Il segretario Sarracino porta avanti una linea, legittima e coerente a se stessa, da sempre di grande attenzione verso tutto quello che è fuori dal PD, considerato una “costola” in libera uscita. Una posizione che viene da lontano e che si è concretata a lungo in una subalternità a de Magistris. Fu il commissario Orlando nel 2011 ad affermare che la vittoria di de Magistris era anche quella del PD. De Magistris gliene diede atto per un giorno ma poi ha tenuto il PD ai margini per lunghi anni. La condiscendenza nei suoi confronti è proseguita egualmente sia in comune che in città metropolitana, realtà completamente diverse. Il PD non ha approfittato di varie occasioni nelle assise in cui avrebbe potuto affondare. Le elezioni del 2016, con un ballottaggio mancato per la seconda volta con un nome indicato da Roma sono più di un incidente. De Magistris alla fine è stato logorato non da una inesistente alternativa ma dalla cattiva amministrazione. Oggi il PD metropolitano sembra ragionare in termini di staffetta al comando, tenendo nel quadro i Cinque Stelle acciaccati ma non debolissimi, e riconoscendo una qualche agibilità politica per lo spelacchiato sindaco.

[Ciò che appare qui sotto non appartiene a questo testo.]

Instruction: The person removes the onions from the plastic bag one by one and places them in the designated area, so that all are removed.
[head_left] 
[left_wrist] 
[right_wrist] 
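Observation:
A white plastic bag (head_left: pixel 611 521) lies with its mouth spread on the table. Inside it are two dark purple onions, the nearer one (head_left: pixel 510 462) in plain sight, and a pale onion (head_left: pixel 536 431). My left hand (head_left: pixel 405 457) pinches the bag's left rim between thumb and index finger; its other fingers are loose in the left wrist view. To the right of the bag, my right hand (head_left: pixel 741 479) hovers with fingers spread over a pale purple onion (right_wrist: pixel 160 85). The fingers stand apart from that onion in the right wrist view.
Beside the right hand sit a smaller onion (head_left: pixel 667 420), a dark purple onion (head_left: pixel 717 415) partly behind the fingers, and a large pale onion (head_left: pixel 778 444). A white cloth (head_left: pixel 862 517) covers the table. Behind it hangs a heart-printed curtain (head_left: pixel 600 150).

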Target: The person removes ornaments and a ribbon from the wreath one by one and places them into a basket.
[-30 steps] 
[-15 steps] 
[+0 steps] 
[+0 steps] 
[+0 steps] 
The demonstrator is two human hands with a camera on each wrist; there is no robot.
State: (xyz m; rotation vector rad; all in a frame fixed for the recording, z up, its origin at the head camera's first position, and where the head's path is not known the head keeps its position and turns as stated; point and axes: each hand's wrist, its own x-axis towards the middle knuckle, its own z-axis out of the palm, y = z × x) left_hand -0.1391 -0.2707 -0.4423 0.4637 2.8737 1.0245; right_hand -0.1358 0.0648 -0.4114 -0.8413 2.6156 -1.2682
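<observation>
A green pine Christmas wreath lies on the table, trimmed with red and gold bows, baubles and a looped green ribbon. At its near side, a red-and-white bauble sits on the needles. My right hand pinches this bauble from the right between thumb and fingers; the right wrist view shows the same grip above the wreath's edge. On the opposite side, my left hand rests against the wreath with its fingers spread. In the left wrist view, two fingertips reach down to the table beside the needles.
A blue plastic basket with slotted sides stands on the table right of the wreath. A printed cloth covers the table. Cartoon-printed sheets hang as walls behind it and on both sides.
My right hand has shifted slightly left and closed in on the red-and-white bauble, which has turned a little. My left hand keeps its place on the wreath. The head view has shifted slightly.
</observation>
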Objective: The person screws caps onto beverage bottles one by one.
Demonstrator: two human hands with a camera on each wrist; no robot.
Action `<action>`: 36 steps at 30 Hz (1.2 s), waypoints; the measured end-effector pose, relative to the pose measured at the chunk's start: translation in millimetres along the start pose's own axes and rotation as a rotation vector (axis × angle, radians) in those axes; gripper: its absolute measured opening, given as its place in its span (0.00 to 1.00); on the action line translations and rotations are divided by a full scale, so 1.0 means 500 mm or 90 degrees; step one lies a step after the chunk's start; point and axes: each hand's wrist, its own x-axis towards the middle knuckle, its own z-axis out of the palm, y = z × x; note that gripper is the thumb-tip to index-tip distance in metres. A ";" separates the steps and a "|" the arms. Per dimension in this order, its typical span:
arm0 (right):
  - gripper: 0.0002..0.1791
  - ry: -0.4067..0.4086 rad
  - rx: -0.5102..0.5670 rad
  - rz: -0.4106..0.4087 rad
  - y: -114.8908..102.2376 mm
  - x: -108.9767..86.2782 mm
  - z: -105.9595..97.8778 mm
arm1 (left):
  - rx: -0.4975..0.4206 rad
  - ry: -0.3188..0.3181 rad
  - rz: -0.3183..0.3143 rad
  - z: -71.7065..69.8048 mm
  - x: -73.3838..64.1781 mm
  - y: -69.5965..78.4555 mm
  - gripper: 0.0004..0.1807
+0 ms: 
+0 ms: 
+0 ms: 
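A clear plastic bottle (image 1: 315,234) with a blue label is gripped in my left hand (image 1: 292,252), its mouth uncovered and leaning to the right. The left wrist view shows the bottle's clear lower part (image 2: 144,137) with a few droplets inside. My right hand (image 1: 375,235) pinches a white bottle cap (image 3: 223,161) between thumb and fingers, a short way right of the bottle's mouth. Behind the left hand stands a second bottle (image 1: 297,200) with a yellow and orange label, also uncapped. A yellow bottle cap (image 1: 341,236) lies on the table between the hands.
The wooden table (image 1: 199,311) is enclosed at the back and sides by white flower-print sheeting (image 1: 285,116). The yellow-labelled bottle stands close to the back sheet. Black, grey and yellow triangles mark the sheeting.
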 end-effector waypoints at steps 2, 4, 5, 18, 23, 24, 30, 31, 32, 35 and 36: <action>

Questo quadro ha precisi riflessi sulle regionali. Bisogna solo comprendere se questa linea – dalla subalternità alla centralità – paghi e come convincere De Luca. Sul piano politico il PD sembra aver scelto tra cercare alleanze, andando più sul sicuro, o parlare direttamente ai cittadini, marcando il profilo. De Luca perderebbe non poco onore nell’attestare un fallimento che non c’è. Nascondendosi dietro un dito gli si chiede ogni giorno di dimostrare di essere competitivo sondaggi alla mano. Ma quanto valgono? Ruotolo diventa allora l’emblema (buffo) di uno schema serio, lucidamente perseguito, a trazione nazionale. De Luca lo ha certamente compreso.